ВЕСНОЙ
От нашего дома к кузнице пролегает глубокая придорожная канава. Один край ее первым оголился от снега. Посмотрел я утром — вокруг бело, а бугор стаял. Не знал я, отчего это произошло. Подумал было, не ветер ли сдул с него снег, но вспомнил, что за последние пять дней вовсе не было ветра, и пошел в школу. Зато после уроков сразу прибежал на бугор. Приятно первый раз после зимы побегать. Земля так чудесно пахнет! Скорей бы дожить до тою дня, когда мать не станет на тебя замахиваться за то, что босиком ходишь.
Но пока кругом был снег. Приходилось довольствоваться бугром. Скоро прибежал мой дружок Мишка. Он был старше меня на год: я учился в третьем классе, а он — в четвертом. Бегали, играли мы долго. Потом у нас покраснели ноги, и мы сели на прошлогоднюю траву. Обувались, слушая, как в кузнице били по железной наковальне два молота — большой и малый. Большой молот ухал и гулко возвещал: «Весна! Весна!», а второй, малый, радостно откликался: «Знаю сам! Знаю сам!».
Радовались и мы с Мишкой наступлению долгожданной весны.
— А не знаешь ли, Валька, дадут нашей бригаде новую автомашину? — вдруг спросил Мишка.
Знаю я Мишкину политику. Шофер дядя Виктор давно обещал прокатить его на новой машине. Я хоть и слышал от матери, что к посевной пригонят еще один «газик», но молчу. Скажу «дадут», и Мишка начнет бахвалиться. Меня-то дядя Виктор не обещал покатать: я с ним мало знаком.
— Не знаю, как насчет машины, а вот трепку сегодня нам дадут, — говорю я, так как на высоком крыльце соседнего дома вижу Зозулиху, высокую одноглазую старуху, тощую, как баба-яга.
— Ах, вы, стервецы, в могилу захотели? — раздался ее пронзительный голос. — Вот я скажу матерям!.. Пошли домой!
Мы знали, что Зозулиха не любит слов на ветер бросать. Уж лучше бы она бросала свои слова куда угодно, только бы не ябедничала.
Вредная была Зозулиха. Один только дед Афоня знал, сколько ей лет: «Когда был еще я такой, — показывал он ладошкой чуть повыше стола, — Анна Зозулична уже в девках гуляла». Больше дед ничего не добавлял. Вот и гадали, сколько лет Зозулихе, если Афоне шел шестьдесят второй… Ну, да это неважно.
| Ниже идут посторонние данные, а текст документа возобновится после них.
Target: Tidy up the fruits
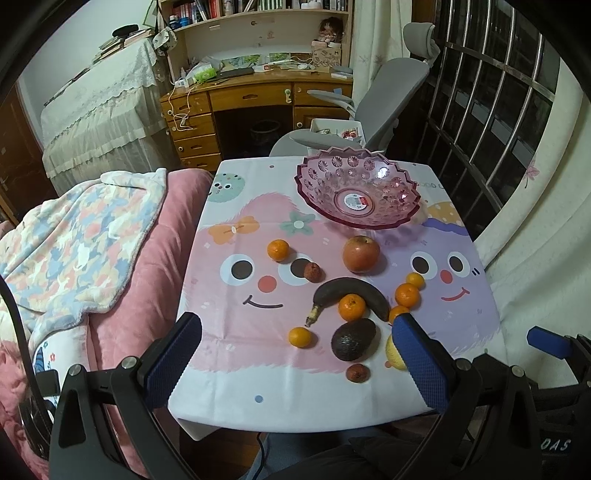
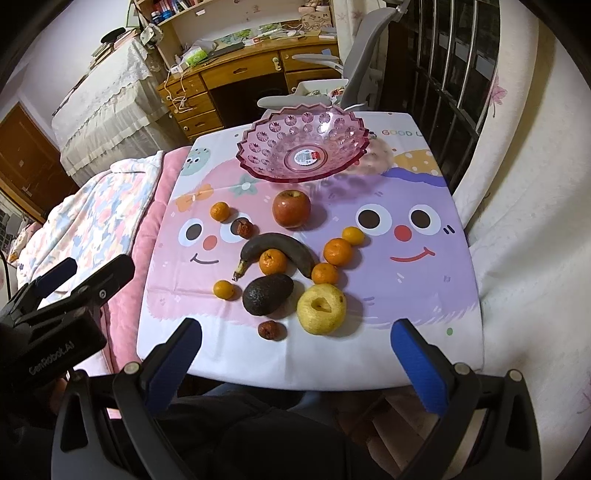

Зозулиха последние зимы не работала в колхозе. Ее почти никто в это время не видел на улице; говорили, что плетет кружева. Зато, как наступит весна, первая просится на огород. Нам от нее частенько попадало. Залезешь на крышу — увидит, пойдешь к лошадям — прогонит, начнешь рано купаться — наябедничает матери. Однажды мы с Мишкой забрались в чужой огород поглядеть, как яблоки растут, а Зозулиха говорит — крадем. Какая же тут кража, если мы только посмотреть пришли. Но она и слушать ничего не хотела. Ох, и жгучая крапива росла в этом огороде!.. Когда фельдшер Пров Иванович смазал нам кожу рыбьим жиром, то сказал: «Славно она вас выдубила». И такой вредной старухе доверяют выращивать овощи!
Доставалось от Зозулихи не только нам. Она никого не щадила. Вот и сейчас: едва мы успели юркнуть в калитку дома, как набросилась она на Тихона Петровича Помозова, председателя колхоза.
— А-а, пожаловал? — неласково встретила она Тихона Петровича. — Ну-ка, остановись…
— Здравствуй, Анна Зозулична, — сказал председатель. — В бригаду опять?
— Чего же в вашей бригаде-то делать? Перетягивать солнце с одного края неба на другой? Рамы у парников без стекол, навозу подвезли мало… Эх, вы, совести у вас нет…
«Совесть» — любимое слово Зозулихи. Затем она кричала о каких-то горшочках, о том, что с осени мост через Дунайку не исправили и потому нельзя будет в разлив реки попасть на соседнее поле. «Вот вредная старушенция», — произнес председатель. Это он сказал тихо, но мы слышали, хотя и знали, что подслушивать нехорошо.
Второй день мы с Мишкой не отходим от кузницы. Много там бывает народу. Кузнец дядя Платон, не в пример другим взрослым, нас не прогоняет.
— А ну, цыплята, подбросьте-ка вон ту подковку, — иногда говорит он.
Мы охотно делаем все. Выкует Платон какую-нибудь железку и швырнет ее в угол, там целая куча железа накопилась.
Удивились мы, как это у него ничего не теряется. В прошлом году я закинул свои коньки на чердак, а потом искал их две недели.